__What to work on__
Output the listing below exactly, minus its images.

__Stored data__
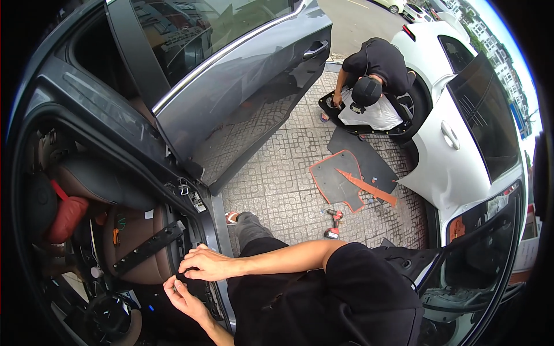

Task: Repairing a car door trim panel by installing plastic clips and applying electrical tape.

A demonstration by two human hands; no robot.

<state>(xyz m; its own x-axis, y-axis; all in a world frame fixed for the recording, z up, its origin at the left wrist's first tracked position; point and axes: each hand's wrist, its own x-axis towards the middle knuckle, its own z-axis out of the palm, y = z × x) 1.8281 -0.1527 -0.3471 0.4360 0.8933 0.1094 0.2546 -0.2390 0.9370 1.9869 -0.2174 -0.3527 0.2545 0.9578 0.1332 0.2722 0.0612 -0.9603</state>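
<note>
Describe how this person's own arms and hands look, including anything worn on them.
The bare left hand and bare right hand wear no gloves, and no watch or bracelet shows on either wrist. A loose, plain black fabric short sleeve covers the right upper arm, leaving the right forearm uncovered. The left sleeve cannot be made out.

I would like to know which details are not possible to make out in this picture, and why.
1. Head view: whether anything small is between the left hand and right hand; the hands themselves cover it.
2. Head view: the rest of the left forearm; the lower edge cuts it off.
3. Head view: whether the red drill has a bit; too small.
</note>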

__Result for this task__
Task: Repairing a car door trim panel by installing plastic clips and applying electrical tape.

A demonstration by two human hands; no robot.

<state>(xyz m; its own x-axis, y-axis; all in a world frame fixed for the recording, z up, its origin at the left wrist's first tracked position; point and axes: each hand's wrist, its own x-axis towards the middle knuckle, its own z-axis out of the palm, y = z × x) 1.8281 -0.1527 -0.3471 0.4360 0.8933 0.1094 0.2546 -0.2390 0.9370 1.9869 -0.2174 -0.3527 0.2545 0.9578 0.1332 0.2722 0.0612 -0.9603</state>
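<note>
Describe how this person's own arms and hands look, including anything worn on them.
The bare left hand and bare right hand wear no gloves, and no watch or bracelet shows on either wrist. A loose, plain black fabric short sleeve covers the right upper arm, leaving the right forearm uncovered. The left sleeve cannot be made out.

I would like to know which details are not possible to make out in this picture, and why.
1. Head view: whether anything small is between the left hand and right hand; the hands themselves cover it.
2. Head view: the rest of the left forearm; the lower edge cuts it off.
3. Head view: whether the red drill has a bit; too small.
</note>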

For this exercise, nothing more remains to be given.